I actually think in some ways it is easier to make the more general thing that allows transactions to be arbitrary. I’m not sure about the details of Notion, but in many attempts at this people try to restrict the data model to either things that always merge, or operations that know how to undo themselves. In both these approaches there’s an ongoing tax to working with the system – you have to learn how to use these specialized datastructures, and/or ensure that you keep the undo operation working properly.
Replicache instead takes on a big up-front cost (a versioned transactional cache that can be cleanly unwound) in exchange for less on-going complexity: any mutation works and can be guaranteed to revert perfectly. You don’t have to think so much about merge and sync on a day-to-day basis.
It’s looking like the client is doing to have to basically pester the server with sync calls until nothing is left which feels inelegant.
I don’t follow this. Are you talking about in your system or in Replicache? I think in any model there is always the case that the user adds more data while sync is happening so you’ll have to go again. It sounds like you’re talking about something else though.
If you had a magic wand is there an invariant you’d impose or a constraint you’d relax? I’m kinda thinking of Spanner/TrueTime and being able to trust time to a greater degree than usual.
I find the dag-y / git-like model of time very easy to reason about, and the performance of massive distributed databases is not needed in this application. So no, I can’t think of any constraint that would be useful to relax, on the client side.
Would you find any use to having versioned data on the server in additional to on the client?
This would greatly help, but it’s more difficult than it seems. There are versioned databases already that exist. But a sync system doesn’t need databases to be versioned, it needs queries to be versioned. Clients don’t have a copy of the full db, they have a projection of it. Typically an extremely reduced projection. (This is part of what hampered Couchbase adoption).
What we need to send to clients is a diff over that projection. To make matters worse most applications do work at the application layer “on top” of queries. The thing that needs to be versioned is not the db, or even a query result, it’s the data that gets sent to the client.
I think the work that materialize.io is doing is very relevant here, but they are targeting huge backend datastores.
This is why I like the diff server approach. Yeah it’s inefficient, but it’s simple and guaranteed to work. If you do it on a document-by-document level for e.g., Notion, you’re basically sending the complete content (modulo blobs) of a single document between servers on the same network everytime you sync that document, which doesn’t seem terrible to me.
But yes, for absolutely optimal performance, you’d want to be able to subscribe to a query on the server, and get deltas directly from it, without computing a diff.
Hi, I work at Notion, a collaborative note-taking and project management company. We use many similar ideas.
we use “operations” for the majority of the changes in our app; same concept as “mutations”;
we use IndexedDB k/v store or SQLite store to cache records on the client device in a similar way as described.

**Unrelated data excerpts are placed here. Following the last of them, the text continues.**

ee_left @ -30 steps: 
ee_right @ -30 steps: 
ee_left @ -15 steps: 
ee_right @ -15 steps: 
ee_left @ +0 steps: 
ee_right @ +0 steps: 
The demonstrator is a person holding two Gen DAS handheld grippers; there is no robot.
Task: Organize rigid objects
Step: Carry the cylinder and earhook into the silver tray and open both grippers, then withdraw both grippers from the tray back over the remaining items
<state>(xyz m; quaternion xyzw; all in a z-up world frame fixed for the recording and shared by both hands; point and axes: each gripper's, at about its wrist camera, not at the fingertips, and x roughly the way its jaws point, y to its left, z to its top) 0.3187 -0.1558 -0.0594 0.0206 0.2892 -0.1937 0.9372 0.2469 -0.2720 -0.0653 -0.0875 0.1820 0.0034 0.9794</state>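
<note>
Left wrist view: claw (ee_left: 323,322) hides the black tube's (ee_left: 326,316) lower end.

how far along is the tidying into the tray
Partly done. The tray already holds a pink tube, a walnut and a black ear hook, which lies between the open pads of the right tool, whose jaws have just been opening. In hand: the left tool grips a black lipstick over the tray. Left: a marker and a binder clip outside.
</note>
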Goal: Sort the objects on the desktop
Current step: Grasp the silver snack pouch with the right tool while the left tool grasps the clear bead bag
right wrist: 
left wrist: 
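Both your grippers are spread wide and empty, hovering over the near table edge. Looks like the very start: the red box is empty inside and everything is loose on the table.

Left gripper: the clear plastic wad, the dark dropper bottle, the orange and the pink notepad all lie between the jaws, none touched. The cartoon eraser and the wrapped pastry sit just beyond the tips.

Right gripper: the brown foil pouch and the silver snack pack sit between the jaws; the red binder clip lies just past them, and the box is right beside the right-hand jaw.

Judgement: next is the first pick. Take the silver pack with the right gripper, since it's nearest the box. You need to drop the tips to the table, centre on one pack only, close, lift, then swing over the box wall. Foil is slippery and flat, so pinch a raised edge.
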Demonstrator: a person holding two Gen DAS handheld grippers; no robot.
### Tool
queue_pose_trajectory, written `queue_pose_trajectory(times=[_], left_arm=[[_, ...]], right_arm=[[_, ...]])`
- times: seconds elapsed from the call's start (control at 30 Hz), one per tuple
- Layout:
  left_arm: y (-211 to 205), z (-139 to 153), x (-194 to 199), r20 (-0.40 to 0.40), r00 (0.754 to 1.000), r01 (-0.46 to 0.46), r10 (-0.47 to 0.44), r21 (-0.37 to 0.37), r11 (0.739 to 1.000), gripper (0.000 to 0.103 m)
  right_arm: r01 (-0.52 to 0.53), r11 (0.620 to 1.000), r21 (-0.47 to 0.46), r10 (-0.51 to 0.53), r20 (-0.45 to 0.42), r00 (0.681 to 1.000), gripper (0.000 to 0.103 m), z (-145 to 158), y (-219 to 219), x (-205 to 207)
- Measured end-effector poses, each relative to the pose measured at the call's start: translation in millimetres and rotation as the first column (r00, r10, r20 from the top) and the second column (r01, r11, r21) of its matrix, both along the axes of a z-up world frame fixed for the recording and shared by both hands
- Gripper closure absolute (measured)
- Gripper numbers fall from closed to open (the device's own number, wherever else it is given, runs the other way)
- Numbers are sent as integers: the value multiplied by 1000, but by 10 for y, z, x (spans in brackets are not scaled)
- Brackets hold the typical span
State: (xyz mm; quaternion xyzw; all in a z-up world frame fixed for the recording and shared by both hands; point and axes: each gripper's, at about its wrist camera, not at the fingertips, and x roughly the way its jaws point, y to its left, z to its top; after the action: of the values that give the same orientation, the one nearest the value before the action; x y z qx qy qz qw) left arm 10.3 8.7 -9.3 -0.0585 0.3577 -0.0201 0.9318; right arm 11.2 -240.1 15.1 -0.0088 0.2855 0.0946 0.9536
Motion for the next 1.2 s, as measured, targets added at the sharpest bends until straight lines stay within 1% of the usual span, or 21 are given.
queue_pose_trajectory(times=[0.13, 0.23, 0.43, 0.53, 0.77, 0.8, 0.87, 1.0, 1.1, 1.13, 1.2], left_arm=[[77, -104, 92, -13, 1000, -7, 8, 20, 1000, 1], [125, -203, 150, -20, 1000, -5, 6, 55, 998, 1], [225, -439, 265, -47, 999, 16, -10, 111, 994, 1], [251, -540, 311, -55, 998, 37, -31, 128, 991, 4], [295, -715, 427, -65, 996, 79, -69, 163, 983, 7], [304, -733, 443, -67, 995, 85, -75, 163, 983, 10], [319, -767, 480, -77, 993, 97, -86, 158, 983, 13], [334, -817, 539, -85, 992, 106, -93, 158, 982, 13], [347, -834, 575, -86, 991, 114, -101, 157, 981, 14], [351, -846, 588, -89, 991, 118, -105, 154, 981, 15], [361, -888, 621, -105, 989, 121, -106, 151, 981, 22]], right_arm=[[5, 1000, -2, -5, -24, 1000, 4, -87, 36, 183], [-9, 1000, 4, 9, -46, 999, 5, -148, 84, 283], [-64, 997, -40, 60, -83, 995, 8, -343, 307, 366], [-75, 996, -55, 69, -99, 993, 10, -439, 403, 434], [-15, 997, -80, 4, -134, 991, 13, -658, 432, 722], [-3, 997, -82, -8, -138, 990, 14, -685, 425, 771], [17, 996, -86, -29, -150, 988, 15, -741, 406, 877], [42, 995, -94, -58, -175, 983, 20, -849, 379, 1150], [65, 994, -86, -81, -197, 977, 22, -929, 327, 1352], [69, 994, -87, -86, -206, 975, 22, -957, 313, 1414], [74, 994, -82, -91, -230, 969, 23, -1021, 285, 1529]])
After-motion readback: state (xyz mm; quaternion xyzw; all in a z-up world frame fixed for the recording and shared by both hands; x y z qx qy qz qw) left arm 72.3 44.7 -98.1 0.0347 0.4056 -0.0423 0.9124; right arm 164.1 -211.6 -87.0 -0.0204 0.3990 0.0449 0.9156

we apply changes locally first on the cache and then store the operation queue for next time were online, but we don’t replay changes on the client when the server sends new versions yet - because the client sends the mutations, and the server pushes those updates back down again. As you might imagine, consistency leaves something to be desired.
We’re in the research phase of improving our caching system. Your approach is interesting, but we have far more data than 30MB of JSON to sync per client (easily upwards of 10x more, depending on the user data) that we want to maintain on the client; it’d prohibitively expensive to use your fetchall-then-diff for every one of our users. We may need to take the “subscribe-to-query” architecture all the way to the backend source of truth data stores.
It’s a very interesting space to look at because offline-first and collaboration are now critical table-stakes features, and many of the vendors out there right now are quite rudimentary. For example, Firebase seems like a joke due to scale limits, and Firestore doubly so because of the lack of serious tooling. It’s heartening to see something with similar overall model to our system hopefully it means we’re both on the right tract.
I spoke with Chet Corcos and a few others (maybe you? if so, apologies for forgetting) at Notion early on in the development of Replicache about the system used there. I am not sure if it has changed since then. It was encouraging then as now to find that Replicache is basically a generalization of what you are doing.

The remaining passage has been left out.